EXERCISE DETAILS: Everything from the "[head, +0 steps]" line to the final line of the listing should be written out exactly. Skip the pictures.

RECORDED DATA:
((
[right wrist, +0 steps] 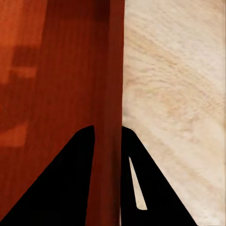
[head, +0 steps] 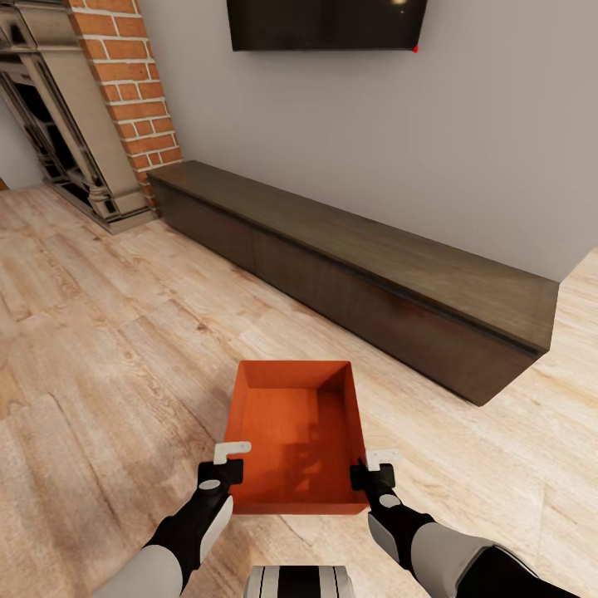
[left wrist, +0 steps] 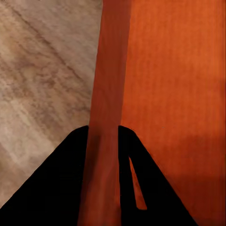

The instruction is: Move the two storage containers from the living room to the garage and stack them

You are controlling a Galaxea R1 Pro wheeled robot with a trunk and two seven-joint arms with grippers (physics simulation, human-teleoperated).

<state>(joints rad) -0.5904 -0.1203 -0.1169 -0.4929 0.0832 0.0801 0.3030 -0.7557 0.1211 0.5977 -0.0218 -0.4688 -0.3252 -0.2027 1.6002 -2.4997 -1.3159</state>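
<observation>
**Spotter:** Where's the bin?

**Me:** I've got one orange bin (head: 295, 436) at lower centre of the head view, open side up, nothing in it, over the plank floor (head: 108, 349). My arms come in from the bottom edge, one to each long wall.

**Spotter:** End effectors?

**Me:** Left end effector (head: 223, 465) is at the bin's left wall near the close corner, right end effector (head: 374, 469) at the right wall, about level with it. In the left wrist view the wall's rim (left wrist: 106, 117) runs straight between the two dark fingers (left wrist: 56, 188), one inside the bin and one outside, with wood floor past the outer one. The right wrist view matches: the rim (right wrist: 113, 108) passes between the fingers (right wrist: 61, 188), bin interior on one side, pale planks on the other. So each is closed down onto a wall, the gap no wider than that wall.

**Spotter:** Is it lifted or sitting on the floor?

**Me:** Can't tell from these views.

**Spotter:** What's around you?

**Me:** A long dark cabinet (head: 357, 274) runs diagonally from centre left to the right edge against a grey wall. The bottom of a black TV (head: 328, 23) sits at top centre. Brick column (head: 133, 91) upper left, with a fireplace frame (head: 66, 133) beside it at the left edge.
</observation>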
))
RESPONSE BELOW:
[head, +0 steps] 
[left wrist, +0 steps] 

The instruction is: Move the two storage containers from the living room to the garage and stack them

You are controlling a Galaxea R1 Pro wheeled robot with a trunk and two seven-joint arms with grippers (physics simulation, human-teleoperated).

<state>(joints rad) -0.5904 -0.1203 -0.1169 -0.4929 0.0832 0.0801 0.3030 -0.7557 0.1211 0.5977 -0.0218 -0.4688 -0.3252 -0.2027 1.6002 -2.4997 -1.3159</state>
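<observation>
**Spotter:** Where's the bin?

**Me:** I've got one orange bin (head: 295, 436) at lower centre of the head view, open side up, nothing in it, over the plank floor (head: 108, 349). My arms come in from the bottom edge, one to each long wall.

**Spotter:** End effectors?

**Me:** Left end effector (head: 223, 465) is at the bin's left wall near the close corner, right end effector (head: 374, 469) at the right wall, about level with it. In the left wrist view the wall's rim (left wrist: 106, 117) runs straight between the two dark fingers (left wrist: 56, 188), one inside the bin and one outside, with wood floor past the outer one. The right wrist view matches: the rim (right wrist: 113, 108) passes between the fingers (right wrist: 61, 188), bin interior on one side, pale planks on the other. So each is closed down onto a wall, the gap no wider than that wall.

**Spotter:** Is it lifted or sitting on the floor?

**Me:** Can't tell from these views.

**Spotter:** What's around you?

**Me:** A long dark cabinet (head: 357, 274) runs diagonally from centre left to the right edge against a grey wall. The bottom of a black TV (head: 328, 23) sits at top centre. Brick column (head: 133, 91) upper left, with a fireplace frame (head: 66, 133) beside it at the left edge.
</observation>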

Work on this exercise is done.